Диагностическое переваривание трех колоний в результате трансформации продуктов рекомбинации LR показало, что одна непрозрачная колония не содержала плазмиды, в то время как две прозрачные колонии содержали одну полосу в 9 544 пары оснований. Здесь показана транспозазная мРНК на 1 950 пар оснований. Мозаичная экспрессия энтодермы EGFP-CAAX наблюдалась у 75% инъецированных эмбрионов.

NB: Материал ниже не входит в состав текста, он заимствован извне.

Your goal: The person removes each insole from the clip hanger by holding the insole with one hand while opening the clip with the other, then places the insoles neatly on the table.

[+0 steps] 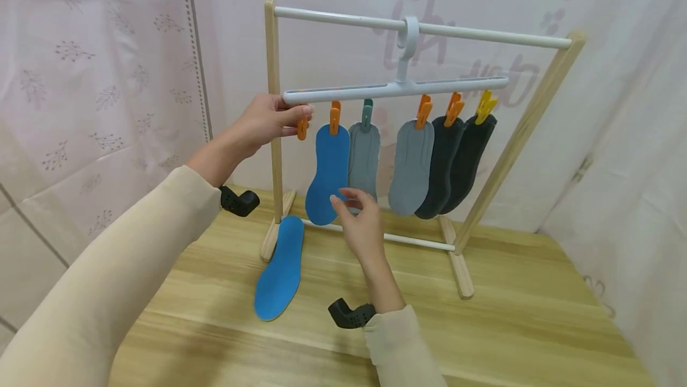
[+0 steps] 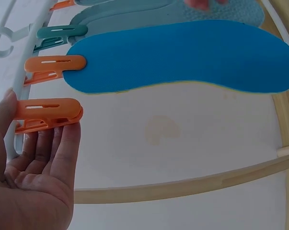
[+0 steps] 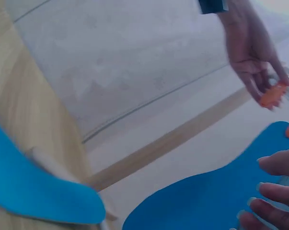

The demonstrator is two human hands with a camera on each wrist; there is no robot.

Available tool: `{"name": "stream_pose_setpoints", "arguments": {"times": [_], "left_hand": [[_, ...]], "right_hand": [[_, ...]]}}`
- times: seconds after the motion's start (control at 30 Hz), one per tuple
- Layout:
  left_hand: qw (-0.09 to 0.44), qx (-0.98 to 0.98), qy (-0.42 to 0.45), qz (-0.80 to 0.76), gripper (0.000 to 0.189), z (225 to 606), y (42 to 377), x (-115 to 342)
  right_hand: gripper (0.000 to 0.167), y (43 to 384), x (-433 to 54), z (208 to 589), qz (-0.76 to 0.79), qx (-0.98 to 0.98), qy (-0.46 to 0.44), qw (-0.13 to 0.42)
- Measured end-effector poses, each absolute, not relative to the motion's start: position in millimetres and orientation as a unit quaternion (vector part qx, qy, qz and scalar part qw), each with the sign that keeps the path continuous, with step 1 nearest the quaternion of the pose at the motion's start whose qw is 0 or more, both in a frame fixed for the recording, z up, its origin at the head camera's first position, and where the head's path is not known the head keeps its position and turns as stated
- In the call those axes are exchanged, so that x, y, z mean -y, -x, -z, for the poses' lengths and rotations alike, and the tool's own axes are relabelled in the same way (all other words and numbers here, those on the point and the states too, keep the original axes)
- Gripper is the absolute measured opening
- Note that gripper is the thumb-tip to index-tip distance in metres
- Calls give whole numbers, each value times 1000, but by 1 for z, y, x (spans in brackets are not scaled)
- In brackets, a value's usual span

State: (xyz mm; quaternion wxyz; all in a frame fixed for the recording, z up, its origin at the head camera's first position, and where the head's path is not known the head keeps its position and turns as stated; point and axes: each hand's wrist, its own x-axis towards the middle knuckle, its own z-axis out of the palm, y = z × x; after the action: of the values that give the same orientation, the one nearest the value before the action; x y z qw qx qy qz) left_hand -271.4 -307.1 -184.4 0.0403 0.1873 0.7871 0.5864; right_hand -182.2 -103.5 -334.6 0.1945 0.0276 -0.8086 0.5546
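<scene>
My left hand (image 1: 268,118) pinches an orange clip (image 2: 48,112) at the left end of the white hanger (image 1: 343,93); nothing hangs from this clip. Beside it, another orange clip (image 1: 335,118) holds a blue insole (image 1: 327,178) by one end. In front of that insole's lower part is my right hand (image 1: 362,223), its fingers loosely bent and holding nothing. Whether its fingertips touch the insole I cannot tell. A second blue insole (image 1: 281,268) lies on the wooden table (image 1: 510,327), one end by the rack's left foot.
The hanger hooks over a white bar (image 1: 494,35) of a wooden-legged rack (image 1: 520,142). A grey insole (image 1: 365,154) hangs from a green clip (image 1: 367,115), another grey insole (image 1: 412,166) from an orange one. Two black insoles (image 1: 472,160) hang further right. Printed curtains stand behind.
</scene>
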Motion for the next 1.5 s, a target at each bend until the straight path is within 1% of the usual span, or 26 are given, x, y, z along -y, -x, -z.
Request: {"name": "stream_pose_setpoints", "arguments": {"times": [0.17,0.3,0.4,0.57,0.83,0.9,1.1,1.27,1.37,1.5], "left_hand": [[41,-791,-191,-579,44,184,272,308],[37,-793,-191,-578,44,184,272,310],[37,-793,-188,-579,43,185,272,311],[45,-790,-188,-581,43,186,270,310],[52,-790,-187,-582,43,185,269,307],[53,-790,-188,-581,43,185,268,307],[50,-789,-187,-583,41,185,267,306],[50,-788,-188,-584,41,186,267,305],[48,-787,-186,-586,40,186,266,304],[41,-786,-182,-590,39,188,267,304]], "right_hand": [[43,184,100,337,-576,792,-26,202],[46,186,97,340,-572,796,-32,197],[52,189,93,342,-564,803,-36,188],[65,194,89,345,-559,813,-46,157],[74,196,92,349,-633,766,-25,110],[73,196,92,350,-646,756,-21,98],[60,198,94,353,-661,746,-29,77],[56,200,94,356,-666,742,-40,69],[49,199,95,356,-672,736,-47,63],[36,199,96,356,-687,722,-55,56]]}}
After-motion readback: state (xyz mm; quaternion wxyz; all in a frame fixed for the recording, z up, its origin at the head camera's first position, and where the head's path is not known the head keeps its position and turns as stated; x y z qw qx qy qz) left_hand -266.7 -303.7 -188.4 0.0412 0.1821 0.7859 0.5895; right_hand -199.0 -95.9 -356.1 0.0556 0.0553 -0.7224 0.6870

Экспрессия трансгенных маркеров Cmlc2 EGFP в развивающемся сердце наблюдалась через 24 часа после оплодотворения. Взрослые рыбки данио-рерио имели зародышевую передачу флуоресцентных эмбрионов, сгенерированных sox17: EGFP-CAAX, с энтодермой, полностью меченной EGFP-CAAX. Как передне-задняя длина энтодермы, так и дорсально-вентральная длина каждого мешочка от первого до пятого мешочка были измерены у контрольных и обработанных этанолом эмбрионов BMP дикого типа.
Общая длина энтодермы не зависела от генотипа или лечения. Тем не менее, первый и третий мешочки показали значительное увеличение длины мешочка между необработанными и обработанными этанолом эмбрионами дикого типа, но значительное уменьшение длины между необработанными и обработанными этанолом мутантами BMP. Второй мешочек показал значительное увеличение размера мешочка между необработанным и обработанным этанолом диким типом и мутантными группами BMP соответственно.
При попытке этой процедуры очень важно быть точным при пипетке и разбавлении системы Tol2, а также при попадании в тело клетки во время инъекции эмбриона.